Sin Kim Dan started the 1964 season with 53.6 for 400 metres in April and 53.2 for 400 and 2:03.5 for 800 in May. Then in September came her sensational 1:58.0 for 800 metres, again achieved in obscure circumstances, plus a 52.8 for 400 metres. As a defiant gesture, she ran 400 and 800 metres again within a couple of days or so of the Olympic finals and produced times of 51.2 (the fastest ever) and 1:59.0 (the 2nd fastest ever) which presumably made a point which satisfied the country’s political leaders if not her. No performances were recorded for her in 1965, but she returned the next year at the second GANEFO meeting, winning the 400 in 53.1 (4th fastest in the World for the year) and the 800 in 2:03.7 (equal 6th fastest).
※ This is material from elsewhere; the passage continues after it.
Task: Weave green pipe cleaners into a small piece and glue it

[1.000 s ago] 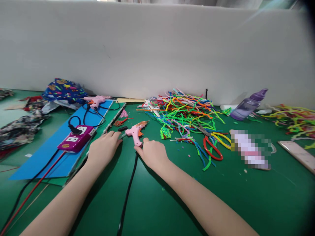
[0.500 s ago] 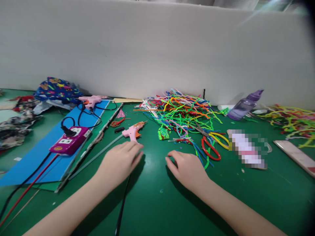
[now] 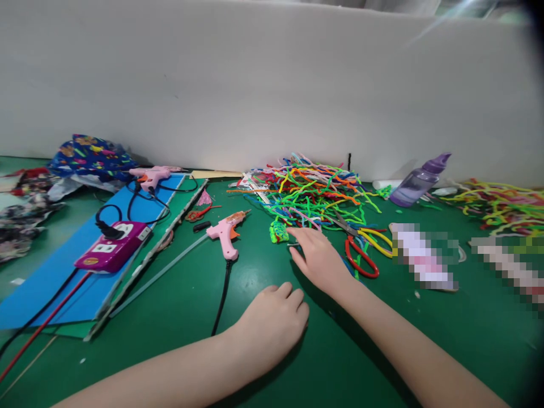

In 1967 she was back in Moscow for further Znamenskiy successes in 53.3 (7th in the World) and 2:04.6 (16th in the World).

 

It was a grand final flourish. The best of the Soviet women seemed to be avoiding her yet again at 400 metres on the first day as she won by the usual huge margin, with Tamara Byelitskaya 2nd in 55.5. In the next day’s 800 metres Sin Kim Dan led by 15 metres after half a lap in 27.5sec and by 50 metres at the bell in 57.0sec before slowing to 2:04.6 at the finish – still comfortably ahead of the 2:06.5 for Katlin Prodan, of the USSR.    

 

Neil Allen provided an early and fitting epitaph to her career in the article which he wrote for “World Sports” at the beginning of 1964. “The sudden rise to power, the powerful legs that are nearer to those of Vladimir Kuts than a young woman, and the barriers of geography and language have made Sin Kim Dan seem an inexplicable, unbeatable freak”, he suggested. “In fact, she is just another exciting example of the progress of track and field’s standards, and I am convinced she can be beaten by someone with the same application and determination”.

 

World All-Time Best Performances – Women’s 400 metres

As at the end of 1967

 

51.2

Sin Kim Dan (North Korea)

(1)

Pyongyang

21.10.64

51.4

Sin Kim Dan

(1)

Djakarta

13.11.63

51.9

Sin Kim Dan

(1)

Pyongyang

23.10.62

52.0

Betty Cuthbert (Australia)

(1)

Tokyo (OG)

17.10.64

52.1*

Judy Pollock (Australia)

(1)

Perth, W. Australia

27.  2.65

52.2

Ann Packer (GB)

(2)

Tokyo (OG)

17.10.64

52.4

Charlette Cooke (USA)

(1)

Mexico City

16.10.67

52.5

Sin Kim Dan

(1)

Moscow

  2. 7.63

52.5

Cooke

(1)

Santa Barbara, Cal

  2. 7.67

52.6*

Pollock

(1)

Melbourne

  8. 1.66

52.6*

Pollock

(1)h

Kingston, Jamaica (CG)

  6. 8.66

52.6+

Pollock

(1)

Melbourne

19. 2.67

52.6

Kathy Hammond (USA)

(2)

Santa Barbara, Cal

  2. 7.67

 

* 440 yards time less 0.3sec, + made during 440 yards race.

 

World All-Time Best Performances – Women’s 800 metres

As at the end of 1967

 

1:58.0

Sin Kim Dan (North Korea)

(1)

Pyongyang

  5. 9.64

1:59.0

Sin Kim Dan

(1)

Pyongyang

23.10.64

1:59.1

Sin Kim Dan

(1)

Djakarta

12.11.63

2:01.0

Judy Pollock (Australia)

(1)

Helsinki

28. 6.67

2:01.1

Ann Packer (GB)

(1)

Tokyo (OG)

20.10.64

2:01.1+

Pollock

(1)

Stockholm

  5. 7.67

2:01.2

Sin Kim Dan

(1)

Pyongyang

  1. 5.61

2:01.2+

Dixie Willis (Australia)

(1)

Perth, W. Australia

  3. 3.62

2:01.4+

Marise Chamberlain (NZ)

(2)

Perth, W. Australia

  3. 3.62

2:01.4

Sin Kim Dan

(1)

Moscow

  1. 7.62

 

+ made during 880 yards race.

  

Note: the name “Sin Kim Dan” has been used throughout this article because that is how she was known when she was competing.